European Freeze Dry expands vegan meal offering

Five vegan foods set to change the freeze dried  ingredients market

Freeze dried ingredient specialist European Freeze Dry has unveiled its latest new products as it continues to grow its plant-based offering.

The company, which provides diverse freeze dried ingredients to the food and beverage sector, has expanded its vegan freeze dried meal range to include couscous based dishes and a vegan bolognaise, complementing the already wide range of freeze dried vegetables and pulses.

It follows the development of two new meat alternatives, vegan chicken and vegan mince, in addition to freeze dried jackfruit which was launched earlier this year.

Diana Morris, country manager for European Freeze Dry, said: “The vegan market is rapidly expanding as more people are seeing the benefits of following a plant-based diet. What we’ve noticed is that not everyone is necessarily looking to make the transition to a full vegan lifestyle, but some may instead prefer one or two meat and dairy free days a week.

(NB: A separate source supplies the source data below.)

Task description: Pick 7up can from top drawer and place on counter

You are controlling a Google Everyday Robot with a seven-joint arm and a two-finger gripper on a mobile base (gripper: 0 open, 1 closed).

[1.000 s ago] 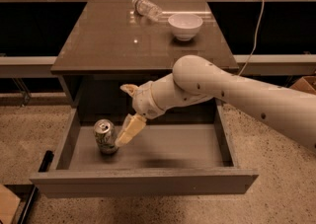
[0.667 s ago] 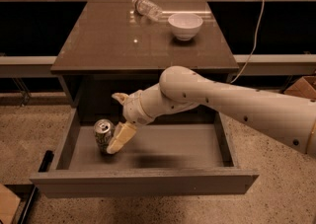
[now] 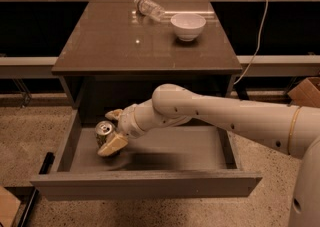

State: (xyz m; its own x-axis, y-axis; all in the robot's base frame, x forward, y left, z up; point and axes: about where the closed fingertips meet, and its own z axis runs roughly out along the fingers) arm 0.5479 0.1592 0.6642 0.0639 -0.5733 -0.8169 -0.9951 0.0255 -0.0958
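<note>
The 7up can (image 3: 104, 131) stands upright in the left part of the open top drawer (image 3: 145, 183), with its silver pull-tab top showing. My gripper (image 3: 105, 134) has reached into the drawer from the right. It is open, with one finger (image 3: 114, 115) behind the can and the other (image 3: 113, 144) in front, so the can sits between them. I cannot tell whether the fingers touch the can. The counter (image 3: 115, 46) is the glossy cabinet top above the drawer.
A white bowl (image 3: 188, 26) and a clear plastic bottle (image 3: 149, 8) lying on its side are at the back of the counter. My arm (image 3: 225, 116) crosses the drawer's right half. A cardboard box (image 3: 306, 93) is on the floor at right.
My gripper has moved left across the drawer and now has its fingers on either side of the can. The can has not moved.
</note>
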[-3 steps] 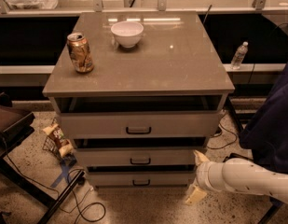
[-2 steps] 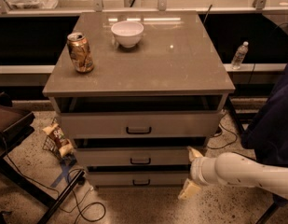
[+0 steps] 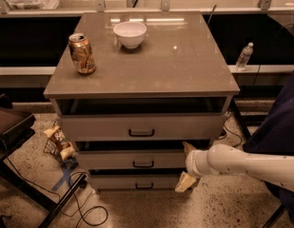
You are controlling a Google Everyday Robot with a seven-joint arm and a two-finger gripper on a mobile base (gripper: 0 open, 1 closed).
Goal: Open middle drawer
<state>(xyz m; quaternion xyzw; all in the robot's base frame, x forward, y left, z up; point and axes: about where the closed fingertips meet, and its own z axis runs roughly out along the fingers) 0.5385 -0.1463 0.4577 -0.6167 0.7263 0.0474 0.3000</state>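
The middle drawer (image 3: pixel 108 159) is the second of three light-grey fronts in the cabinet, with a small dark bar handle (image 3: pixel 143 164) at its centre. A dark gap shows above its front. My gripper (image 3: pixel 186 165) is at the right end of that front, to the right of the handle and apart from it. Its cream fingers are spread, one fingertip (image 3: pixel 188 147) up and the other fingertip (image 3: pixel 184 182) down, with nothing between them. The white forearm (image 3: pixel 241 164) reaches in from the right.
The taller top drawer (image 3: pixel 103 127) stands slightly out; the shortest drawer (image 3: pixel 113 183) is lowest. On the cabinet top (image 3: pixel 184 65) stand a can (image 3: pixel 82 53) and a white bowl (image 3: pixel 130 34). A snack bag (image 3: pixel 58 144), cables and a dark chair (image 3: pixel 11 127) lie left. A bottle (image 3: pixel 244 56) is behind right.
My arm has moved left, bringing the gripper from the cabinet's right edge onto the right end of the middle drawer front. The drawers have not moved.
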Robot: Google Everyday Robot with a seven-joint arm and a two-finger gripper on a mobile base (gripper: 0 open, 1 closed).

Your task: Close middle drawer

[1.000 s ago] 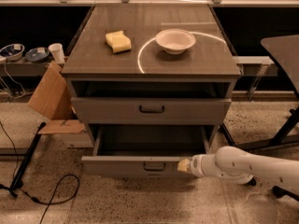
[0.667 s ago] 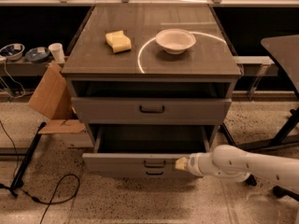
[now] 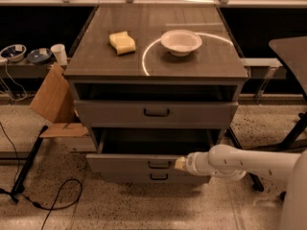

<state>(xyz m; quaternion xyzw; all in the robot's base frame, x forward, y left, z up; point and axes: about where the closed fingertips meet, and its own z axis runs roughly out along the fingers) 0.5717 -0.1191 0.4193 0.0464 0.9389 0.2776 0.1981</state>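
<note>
The middle drawer [image 3: 129, 163] of the grey cabinet is pulled out part way, and its dark inside shows above its low front panel. The small dark bar handle [image 3: 159, 164] sits at the panel's centre. My gripper [image 3: 180, 164] comes in from the right on a white arm [image 3: 240, 163]. Its tip rests against the drawer front, just right of the handle.
The top drawer [image 3: 156, 113] stands slightly out, and the lowest drawer [image 3: 158, 177] sits under the middle one. A white bowl [image 3: 181, 41] and a yellow sponge [image 3: 122, 42] lie on the cabinet top. Cardboard [image 3: 53, 102], cables and a stand leg are on the floor at left. A table leg [image 3: 292, 133] is at right.
The gripper has moved left and toward the cabinet along the drawer front. The middle drawer has slid a little way inward.
</note>
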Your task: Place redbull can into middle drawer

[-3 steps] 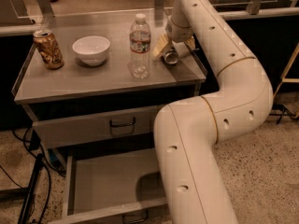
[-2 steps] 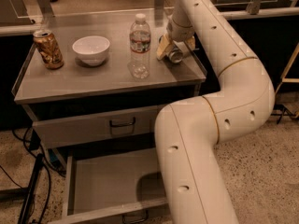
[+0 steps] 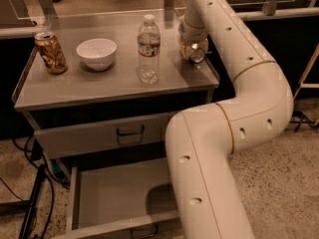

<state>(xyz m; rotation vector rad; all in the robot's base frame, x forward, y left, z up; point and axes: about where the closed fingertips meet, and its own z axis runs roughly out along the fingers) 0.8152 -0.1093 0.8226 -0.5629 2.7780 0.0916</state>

“Therefore, the need for plant-based meals and snacks that are quick and easy to access and prepare is growing, as is reflected in the demand from our customers.

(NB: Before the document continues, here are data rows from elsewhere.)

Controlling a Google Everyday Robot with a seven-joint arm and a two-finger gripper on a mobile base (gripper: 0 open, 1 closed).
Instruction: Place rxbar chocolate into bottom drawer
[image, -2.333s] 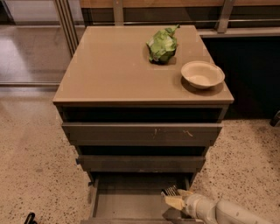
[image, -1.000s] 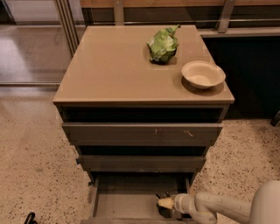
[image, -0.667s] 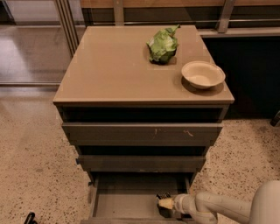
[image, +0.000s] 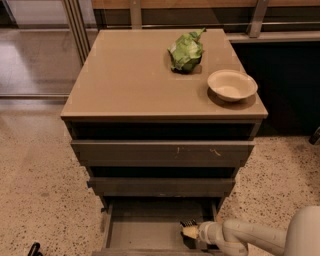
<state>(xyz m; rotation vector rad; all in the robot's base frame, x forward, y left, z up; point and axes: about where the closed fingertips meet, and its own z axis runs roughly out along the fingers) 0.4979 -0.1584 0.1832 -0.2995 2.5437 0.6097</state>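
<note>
The bottom drawer (image: 145, 232) is pulled open below the two higher drawers, and its grey tray floor shows. My gripper (image: 187, 230) reaches in from the lower right and is low inside the drawer's right part, with its cream tip pointing left. A small dark shape (image: 189, 222) sits right at the tip. I cannot tell whether it is the rxbar chocolate; no black wrapper with white lettering shows clearly anywhere.
A wrinkly green bag (image: 186, 51) and a cream bowl (image: 232, 85) sit on the cabinet top (image: 125, 75). The middle drawer (image: 160, 186) juts out slightly above the open one. Speckled floor surrounds the cabinet, and a dark counter stands to the right.
My gripper has moved left and deeper into the bottom drawer since the earliest frame. Over the last second it has hardly moved.
</note>
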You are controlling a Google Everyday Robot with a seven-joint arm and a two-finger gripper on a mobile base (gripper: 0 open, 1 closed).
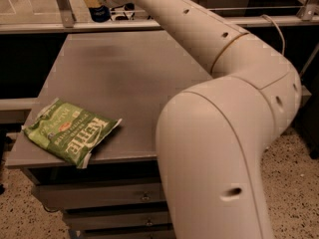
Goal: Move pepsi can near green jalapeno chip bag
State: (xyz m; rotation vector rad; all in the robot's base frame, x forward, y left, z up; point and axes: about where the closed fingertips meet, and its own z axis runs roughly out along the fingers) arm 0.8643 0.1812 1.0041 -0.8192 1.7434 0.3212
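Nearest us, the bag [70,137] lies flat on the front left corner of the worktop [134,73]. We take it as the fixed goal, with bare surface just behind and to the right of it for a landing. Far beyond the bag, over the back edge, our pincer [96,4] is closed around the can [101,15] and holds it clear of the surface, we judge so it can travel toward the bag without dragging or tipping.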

“It’s important for vegan meals to be fully-rounded, containing balanced ingredients that are healthy and tasty. Using alternatives, for example coconut milk instead of cream, we’re able to offer vegan versions of classic favourites, working closely with our customers to provide solutions to their requirements – from initial concept right through to final sign off.”

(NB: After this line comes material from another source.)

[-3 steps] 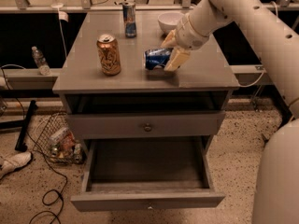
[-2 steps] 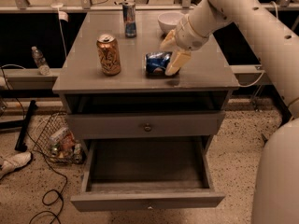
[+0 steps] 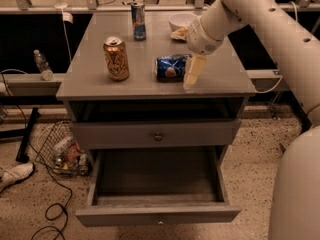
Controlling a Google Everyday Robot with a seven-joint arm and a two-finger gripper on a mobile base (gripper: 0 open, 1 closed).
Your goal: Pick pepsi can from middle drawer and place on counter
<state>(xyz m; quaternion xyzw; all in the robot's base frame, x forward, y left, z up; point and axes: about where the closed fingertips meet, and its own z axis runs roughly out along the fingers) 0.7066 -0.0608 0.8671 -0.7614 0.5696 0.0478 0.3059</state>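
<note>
The pepsi can [image 3: 170, 67] lies on its side on the counter [image 3: 85, 81], near the front, right of centre. My gripper [image 3: 190, 78] hangs just right of the can, close by its end, pointing down toward the counter's front edge. It looks open and holds nothing; one cream finger [image 3: 194, 70] shows. The middle drawer [image 3: 157, 214] stands pulled out at the bottom of the cabinet, and its dark floor is bare.
A gold-orange can [image 3: 116, 58] stands left of the pepsi can. A slim blue-silver can [image 3: 138, 20] and a white bowl [image 3: 181, 20] stand at the back. A wire basket [image 3: 65, 154], cables and a shoe [image 3: 15, 174] lie on the floor to the left.
The can has come down to rest on the counter. My gripper has slipped off it, a little to the right and toward the front edge.
</note>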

A study conducted by Berlin-based vegan supermarket chain Veganz revealed that the number of vegans in Europe has doubled in just four years from 1.3 million to 2.6 million, with the vegan trend strongest in Germany and more than 30 per cent of Europeans saying they are consciously consuming less meat.

At European Freeze Dry, all products for freeze drying start as frozen raw materials, and undergo a process known as sublimation under specifically designed programmes.

The freeze drying process uses a deep vacuum under which neither ice or water can exist. The pressure from the vacuum, with a controlled amount of heat applied, causes the ice to leave the product as a vapour trail leaving a natural dried product.

The reduction in water in the final freeze dried product means there is a much reduced potential for microorganisms existing in such low amounts of water, leading to a shelf life of up to two years at room temperature.